Task details: Please repeat exactly the lines below from the line with "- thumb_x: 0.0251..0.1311" to the line with "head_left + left", including both, and leave out every picture.

Data to process:
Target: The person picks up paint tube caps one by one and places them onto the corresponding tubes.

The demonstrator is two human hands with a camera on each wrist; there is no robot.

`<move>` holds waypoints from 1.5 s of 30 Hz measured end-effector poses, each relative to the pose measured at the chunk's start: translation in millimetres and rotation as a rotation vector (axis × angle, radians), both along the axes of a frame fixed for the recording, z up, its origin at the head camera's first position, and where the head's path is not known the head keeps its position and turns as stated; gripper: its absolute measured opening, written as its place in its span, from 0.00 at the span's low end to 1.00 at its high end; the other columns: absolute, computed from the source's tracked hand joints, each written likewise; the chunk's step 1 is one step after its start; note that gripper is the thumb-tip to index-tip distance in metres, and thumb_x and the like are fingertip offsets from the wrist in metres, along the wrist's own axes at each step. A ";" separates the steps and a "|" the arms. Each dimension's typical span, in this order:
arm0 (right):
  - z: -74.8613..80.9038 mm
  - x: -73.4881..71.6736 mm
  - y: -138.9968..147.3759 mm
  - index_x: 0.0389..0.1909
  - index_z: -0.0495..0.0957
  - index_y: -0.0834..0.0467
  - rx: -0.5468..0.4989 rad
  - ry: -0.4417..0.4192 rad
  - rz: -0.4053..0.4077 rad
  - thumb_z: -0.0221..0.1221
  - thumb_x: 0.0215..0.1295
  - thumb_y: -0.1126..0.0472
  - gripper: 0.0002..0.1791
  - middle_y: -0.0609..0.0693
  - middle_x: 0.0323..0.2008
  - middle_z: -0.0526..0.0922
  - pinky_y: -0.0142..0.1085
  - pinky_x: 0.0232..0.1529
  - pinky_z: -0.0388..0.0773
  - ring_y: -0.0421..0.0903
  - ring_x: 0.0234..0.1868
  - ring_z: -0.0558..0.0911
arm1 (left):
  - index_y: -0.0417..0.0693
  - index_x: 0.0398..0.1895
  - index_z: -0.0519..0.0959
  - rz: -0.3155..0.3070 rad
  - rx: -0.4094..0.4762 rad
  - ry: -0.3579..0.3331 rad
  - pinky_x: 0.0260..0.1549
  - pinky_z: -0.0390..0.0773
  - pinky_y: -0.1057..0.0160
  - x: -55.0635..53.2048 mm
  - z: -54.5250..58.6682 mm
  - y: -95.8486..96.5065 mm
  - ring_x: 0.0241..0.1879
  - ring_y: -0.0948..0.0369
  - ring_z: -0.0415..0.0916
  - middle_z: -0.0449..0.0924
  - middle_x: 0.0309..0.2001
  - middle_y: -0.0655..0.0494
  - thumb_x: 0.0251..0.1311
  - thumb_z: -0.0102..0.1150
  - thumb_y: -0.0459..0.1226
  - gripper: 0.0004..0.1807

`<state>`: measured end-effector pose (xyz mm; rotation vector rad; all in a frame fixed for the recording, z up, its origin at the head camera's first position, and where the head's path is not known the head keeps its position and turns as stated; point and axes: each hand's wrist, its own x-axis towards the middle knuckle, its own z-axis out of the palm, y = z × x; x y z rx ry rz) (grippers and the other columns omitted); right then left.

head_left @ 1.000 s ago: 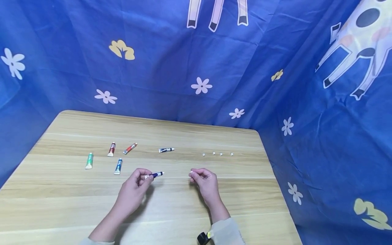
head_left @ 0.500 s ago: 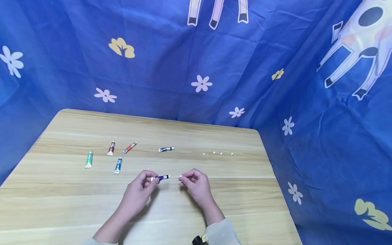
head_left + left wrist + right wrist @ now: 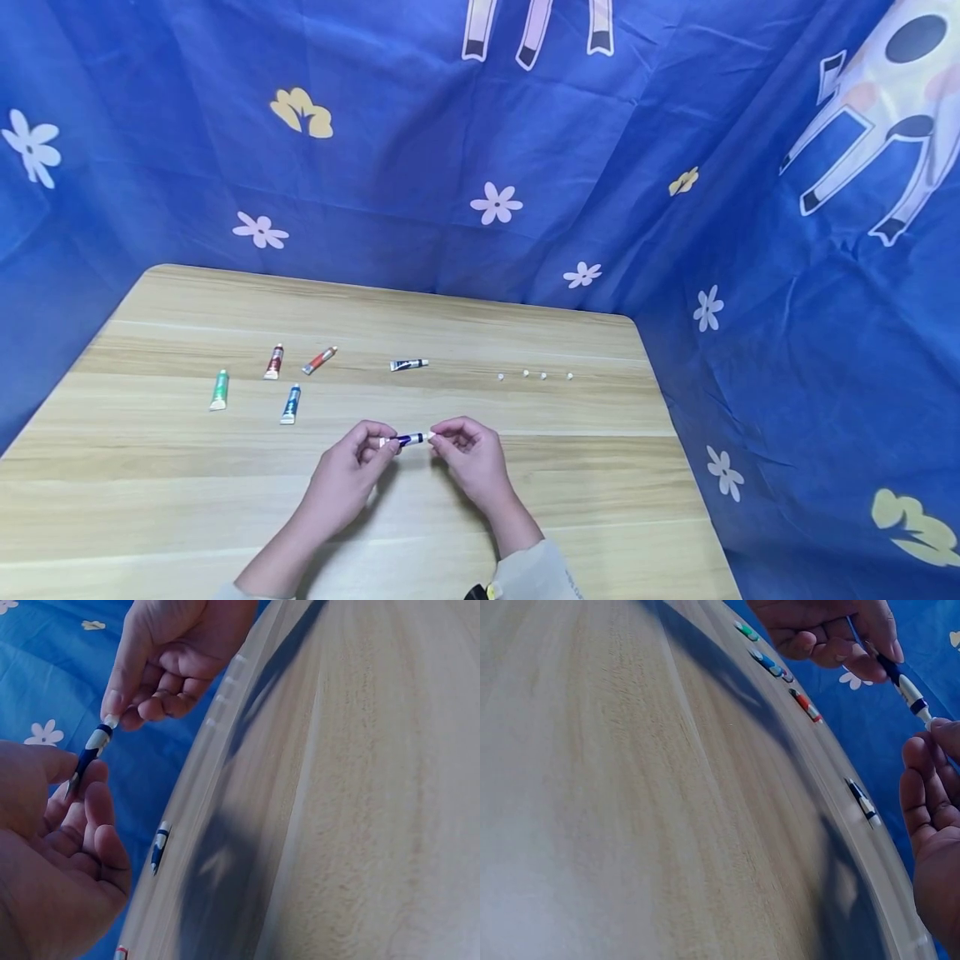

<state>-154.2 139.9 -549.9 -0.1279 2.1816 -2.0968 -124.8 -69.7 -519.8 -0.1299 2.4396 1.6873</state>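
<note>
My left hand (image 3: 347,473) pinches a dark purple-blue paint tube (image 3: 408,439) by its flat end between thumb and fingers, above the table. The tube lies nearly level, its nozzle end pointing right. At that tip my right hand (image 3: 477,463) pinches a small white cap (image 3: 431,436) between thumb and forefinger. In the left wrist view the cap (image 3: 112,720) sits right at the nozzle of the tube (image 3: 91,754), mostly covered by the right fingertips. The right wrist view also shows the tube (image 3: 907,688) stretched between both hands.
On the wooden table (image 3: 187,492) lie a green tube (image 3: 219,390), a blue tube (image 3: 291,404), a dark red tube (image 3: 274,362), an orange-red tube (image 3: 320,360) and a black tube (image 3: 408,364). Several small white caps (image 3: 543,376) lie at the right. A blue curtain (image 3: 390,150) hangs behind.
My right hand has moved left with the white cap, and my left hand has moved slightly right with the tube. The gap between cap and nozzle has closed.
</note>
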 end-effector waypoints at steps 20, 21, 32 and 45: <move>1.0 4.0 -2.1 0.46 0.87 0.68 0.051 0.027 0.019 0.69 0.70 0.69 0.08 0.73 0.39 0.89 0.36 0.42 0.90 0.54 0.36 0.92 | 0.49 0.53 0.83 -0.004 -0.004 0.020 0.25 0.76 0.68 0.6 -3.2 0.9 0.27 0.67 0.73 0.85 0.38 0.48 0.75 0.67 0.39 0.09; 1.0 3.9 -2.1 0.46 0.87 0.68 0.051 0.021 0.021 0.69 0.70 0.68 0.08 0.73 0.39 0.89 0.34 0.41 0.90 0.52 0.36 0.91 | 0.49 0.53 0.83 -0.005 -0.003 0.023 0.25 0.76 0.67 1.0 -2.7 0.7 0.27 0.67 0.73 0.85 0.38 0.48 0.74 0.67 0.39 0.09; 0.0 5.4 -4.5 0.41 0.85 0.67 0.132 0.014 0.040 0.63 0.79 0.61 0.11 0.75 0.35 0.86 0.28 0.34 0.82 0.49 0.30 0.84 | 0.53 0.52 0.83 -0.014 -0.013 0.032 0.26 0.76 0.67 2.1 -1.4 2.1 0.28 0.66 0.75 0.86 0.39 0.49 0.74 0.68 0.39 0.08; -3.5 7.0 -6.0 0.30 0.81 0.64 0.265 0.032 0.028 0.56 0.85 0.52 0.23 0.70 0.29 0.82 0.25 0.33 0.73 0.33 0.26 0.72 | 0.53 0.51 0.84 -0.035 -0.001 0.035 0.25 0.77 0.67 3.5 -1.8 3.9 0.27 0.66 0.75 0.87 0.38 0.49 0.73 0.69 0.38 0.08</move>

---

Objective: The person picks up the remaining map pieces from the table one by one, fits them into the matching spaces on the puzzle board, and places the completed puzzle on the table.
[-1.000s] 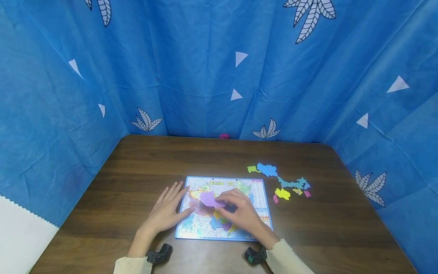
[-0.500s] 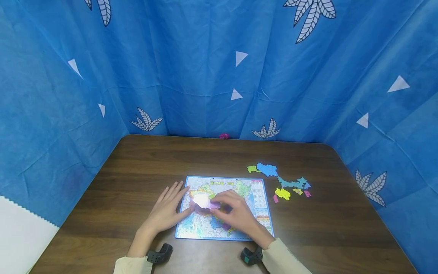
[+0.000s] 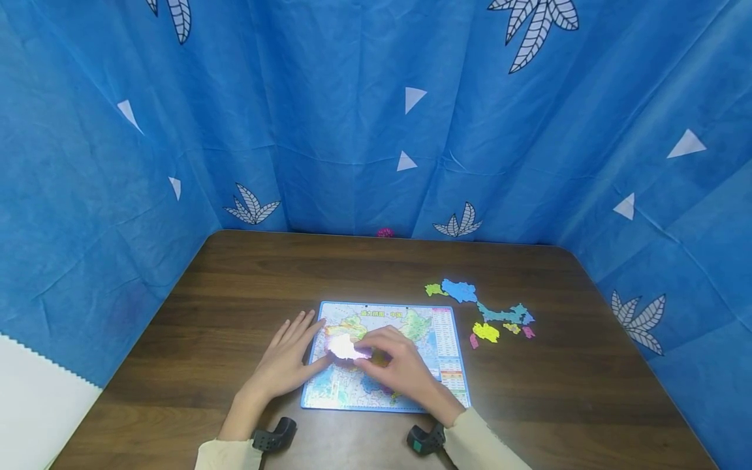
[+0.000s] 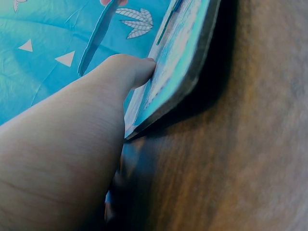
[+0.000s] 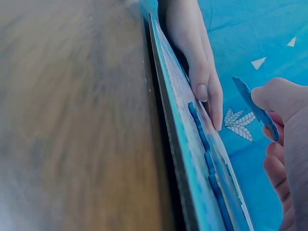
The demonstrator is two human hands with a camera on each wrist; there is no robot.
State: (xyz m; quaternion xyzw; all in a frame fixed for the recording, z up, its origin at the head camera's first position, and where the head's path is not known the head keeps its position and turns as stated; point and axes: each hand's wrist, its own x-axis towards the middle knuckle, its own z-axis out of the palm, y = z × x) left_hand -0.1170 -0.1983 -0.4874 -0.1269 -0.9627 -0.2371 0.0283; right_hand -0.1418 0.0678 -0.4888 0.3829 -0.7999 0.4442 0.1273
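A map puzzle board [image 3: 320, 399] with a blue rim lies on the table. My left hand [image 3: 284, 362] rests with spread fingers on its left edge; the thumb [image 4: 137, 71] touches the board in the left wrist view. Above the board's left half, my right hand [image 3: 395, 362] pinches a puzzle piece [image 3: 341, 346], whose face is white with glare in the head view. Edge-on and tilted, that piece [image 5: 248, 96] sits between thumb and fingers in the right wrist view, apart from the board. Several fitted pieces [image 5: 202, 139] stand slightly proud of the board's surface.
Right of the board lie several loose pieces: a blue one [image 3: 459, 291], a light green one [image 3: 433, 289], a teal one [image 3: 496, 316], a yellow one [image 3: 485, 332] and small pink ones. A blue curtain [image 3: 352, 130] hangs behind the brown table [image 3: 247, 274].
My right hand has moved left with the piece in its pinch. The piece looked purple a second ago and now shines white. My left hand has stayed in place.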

Worked solution:
  - thumb_x: 0.0251..0.1311
  - thumb_z: -0.0102..0.1150
  - thumb_y: -0.0459..0.1226
  - gripper: 0.0004..0.1807

`<state>`: measured end-effector pose (xyz mm; rotation vector rad; all in a frame fixed for the recording, z up, its origin at the head camera's first position, and where the head's path is not known the head keeps its position and turns as stated; point and axes: each hand's wrist, its own x-axis towards the middle knuckle, its own z-axis out of the palm, y = z × x; x y z rx ry rz) (grippers and the other columns omitted); right then left.

head_left @ 1.000 s ago: 
head_left @ 0.500 s ago: 
head_left + left wrist + right wrist @ now: 

This completes the answer.